**Exercise directions**
Say how many lines in the following data hold the word "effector". Write nothing but that number.

**Information**

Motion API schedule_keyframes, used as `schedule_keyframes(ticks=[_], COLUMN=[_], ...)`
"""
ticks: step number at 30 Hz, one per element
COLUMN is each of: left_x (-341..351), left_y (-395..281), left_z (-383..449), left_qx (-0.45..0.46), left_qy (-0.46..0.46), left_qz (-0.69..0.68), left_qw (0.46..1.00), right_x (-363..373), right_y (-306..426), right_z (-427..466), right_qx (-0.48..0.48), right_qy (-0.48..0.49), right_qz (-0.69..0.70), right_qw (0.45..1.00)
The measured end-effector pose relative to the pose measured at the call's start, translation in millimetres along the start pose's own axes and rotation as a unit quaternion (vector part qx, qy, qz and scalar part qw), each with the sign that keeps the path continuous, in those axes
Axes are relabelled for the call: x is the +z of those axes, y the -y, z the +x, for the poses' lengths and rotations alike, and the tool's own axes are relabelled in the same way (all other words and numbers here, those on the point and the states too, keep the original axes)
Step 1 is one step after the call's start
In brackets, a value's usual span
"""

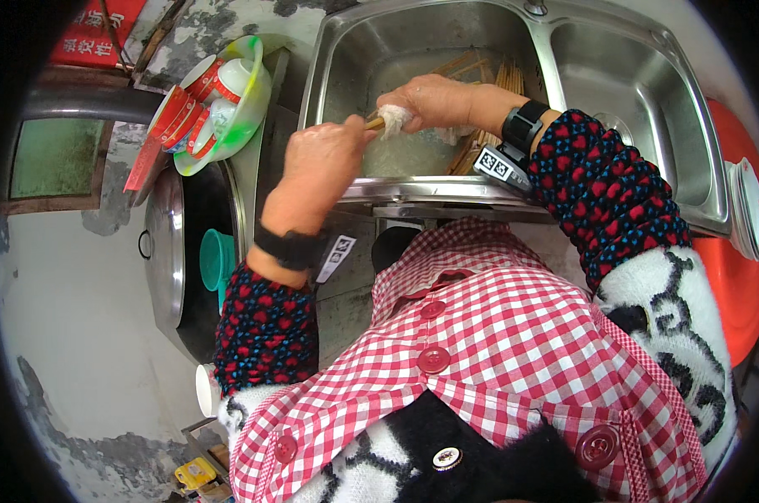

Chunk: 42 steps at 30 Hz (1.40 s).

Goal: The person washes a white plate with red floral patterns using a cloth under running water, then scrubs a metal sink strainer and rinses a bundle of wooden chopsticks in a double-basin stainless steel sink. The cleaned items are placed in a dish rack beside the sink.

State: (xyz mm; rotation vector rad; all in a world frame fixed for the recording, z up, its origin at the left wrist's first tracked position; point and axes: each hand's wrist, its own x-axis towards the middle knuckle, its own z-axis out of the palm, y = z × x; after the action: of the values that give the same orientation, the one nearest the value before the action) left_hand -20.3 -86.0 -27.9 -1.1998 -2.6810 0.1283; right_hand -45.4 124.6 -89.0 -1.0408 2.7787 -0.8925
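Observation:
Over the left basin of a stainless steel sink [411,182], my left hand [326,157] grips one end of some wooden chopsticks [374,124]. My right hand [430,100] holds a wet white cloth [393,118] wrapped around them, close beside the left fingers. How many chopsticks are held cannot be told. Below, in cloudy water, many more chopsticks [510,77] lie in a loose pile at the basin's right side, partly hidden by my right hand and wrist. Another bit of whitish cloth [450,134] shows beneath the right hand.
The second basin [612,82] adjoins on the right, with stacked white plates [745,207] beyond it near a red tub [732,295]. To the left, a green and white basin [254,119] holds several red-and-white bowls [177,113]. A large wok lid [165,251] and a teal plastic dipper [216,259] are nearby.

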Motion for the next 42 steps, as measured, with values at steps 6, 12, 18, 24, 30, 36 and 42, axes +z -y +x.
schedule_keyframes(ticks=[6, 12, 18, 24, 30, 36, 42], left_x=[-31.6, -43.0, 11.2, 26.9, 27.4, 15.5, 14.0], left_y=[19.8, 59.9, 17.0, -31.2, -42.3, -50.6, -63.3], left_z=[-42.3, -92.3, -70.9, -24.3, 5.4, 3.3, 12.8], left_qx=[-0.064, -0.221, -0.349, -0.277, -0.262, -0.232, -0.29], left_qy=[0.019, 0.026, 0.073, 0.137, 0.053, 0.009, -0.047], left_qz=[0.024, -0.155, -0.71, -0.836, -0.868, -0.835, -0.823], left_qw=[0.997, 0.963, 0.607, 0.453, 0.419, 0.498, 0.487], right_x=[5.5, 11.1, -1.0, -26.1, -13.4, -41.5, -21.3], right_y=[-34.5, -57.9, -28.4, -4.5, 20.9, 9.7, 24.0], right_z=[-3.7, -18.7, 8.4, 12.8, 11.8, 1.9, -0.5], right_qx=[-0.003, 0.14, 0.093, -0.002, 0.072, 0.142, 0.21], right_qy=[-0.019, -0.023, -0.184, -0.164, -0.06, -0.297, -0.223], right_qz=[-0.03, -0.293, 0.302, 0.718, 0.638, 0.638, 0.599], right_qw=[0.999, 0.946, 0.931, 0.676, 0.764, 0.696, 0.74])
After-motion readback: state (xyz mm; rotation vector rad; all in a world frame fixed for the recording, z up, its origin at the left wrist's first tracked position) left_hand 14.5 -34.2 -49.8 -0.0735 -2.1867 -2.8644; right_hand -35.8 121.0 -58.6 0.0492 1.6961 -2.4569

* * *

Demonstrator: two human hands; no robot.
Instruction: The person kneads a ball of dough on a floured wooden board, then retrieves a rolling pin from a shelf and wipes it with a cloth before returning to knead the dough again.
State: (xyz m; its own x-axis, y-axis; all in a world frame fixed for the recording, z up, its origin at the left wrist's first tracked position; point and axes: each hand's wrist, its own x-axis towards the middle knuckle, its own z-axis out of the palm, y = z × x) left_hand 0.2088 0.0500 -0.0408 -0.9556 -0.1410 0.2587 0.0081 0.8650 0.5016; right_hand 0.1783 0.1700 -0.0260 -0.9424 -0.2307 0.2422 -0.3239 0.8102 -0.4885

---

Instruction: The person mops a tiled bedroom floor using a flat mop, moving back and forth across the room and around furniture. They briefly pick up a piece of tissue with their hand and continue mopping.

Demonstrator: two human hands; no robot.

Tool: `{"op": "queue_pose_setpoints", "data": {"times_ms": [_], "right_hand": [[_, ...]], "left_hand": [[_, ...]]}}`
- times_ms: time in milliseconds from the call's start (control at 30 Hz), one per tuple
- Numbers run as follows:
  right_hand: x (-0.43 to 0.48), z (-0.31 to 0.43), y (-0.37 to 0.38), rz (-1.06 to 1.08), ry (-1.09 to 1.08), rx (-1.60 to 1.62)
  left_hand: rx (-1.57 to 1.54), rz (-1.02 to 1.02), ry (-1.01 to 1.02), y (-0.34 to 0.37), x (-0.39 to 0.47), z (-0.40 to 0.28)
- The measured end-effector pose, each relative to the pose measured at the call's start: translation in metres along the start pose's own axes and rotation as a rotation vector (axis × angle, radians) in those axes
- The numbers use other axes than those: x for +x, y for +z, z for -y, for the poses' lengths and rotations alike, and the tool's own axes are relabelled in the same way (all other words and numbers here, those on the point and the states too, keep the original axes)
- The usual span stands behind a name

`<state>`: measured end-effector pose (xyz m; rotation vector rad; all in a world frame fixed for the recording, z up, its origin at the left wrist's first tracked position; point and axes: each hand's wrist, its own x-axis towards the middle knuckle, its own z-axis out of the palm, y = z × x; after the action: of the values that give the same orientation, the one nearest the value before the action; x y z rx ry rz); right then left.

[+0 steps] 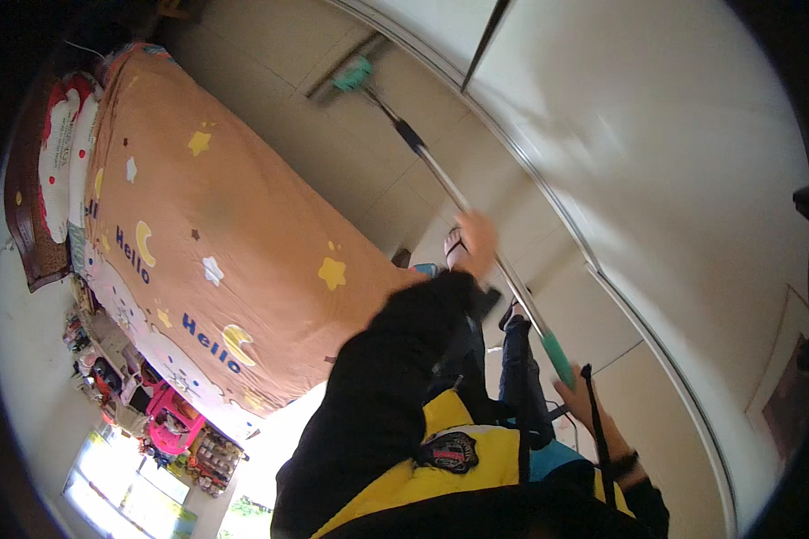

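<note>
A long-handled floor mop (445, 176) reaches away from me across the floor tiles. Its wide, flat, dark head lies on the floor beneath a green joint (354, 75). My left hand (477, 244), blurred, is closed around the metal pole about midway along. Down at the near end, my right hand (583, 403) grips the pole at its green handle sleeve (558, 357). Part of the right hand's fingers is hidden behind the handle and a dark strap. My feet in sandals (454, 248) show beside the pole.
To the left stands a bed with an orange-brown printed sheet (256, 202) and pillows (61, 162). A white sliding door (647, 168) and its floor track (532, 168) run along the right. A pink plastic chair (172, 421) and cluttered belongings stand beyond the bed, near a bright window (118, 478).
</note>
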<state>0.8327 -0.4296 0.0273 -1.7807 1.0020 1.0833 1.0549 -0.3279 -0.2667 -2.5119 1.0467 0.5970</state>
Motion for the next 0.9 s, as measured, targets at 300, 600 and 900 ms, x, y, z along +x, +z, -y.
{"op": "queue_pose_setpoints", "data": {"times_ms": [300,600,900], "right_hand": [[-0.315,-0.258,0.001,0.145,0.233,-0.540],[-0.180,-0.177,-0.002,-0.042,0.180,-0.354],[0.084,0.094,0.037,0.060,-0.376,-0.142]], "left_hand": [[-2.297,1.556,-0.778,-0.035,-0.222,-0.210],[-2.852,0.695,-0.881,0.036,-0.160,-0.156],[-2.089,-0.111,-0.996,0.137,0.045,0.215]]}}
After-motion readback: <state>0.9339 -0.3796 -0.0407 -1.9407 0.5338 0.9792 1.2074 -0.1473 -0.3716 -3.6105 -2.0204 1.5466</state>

**Output for this exercise**
3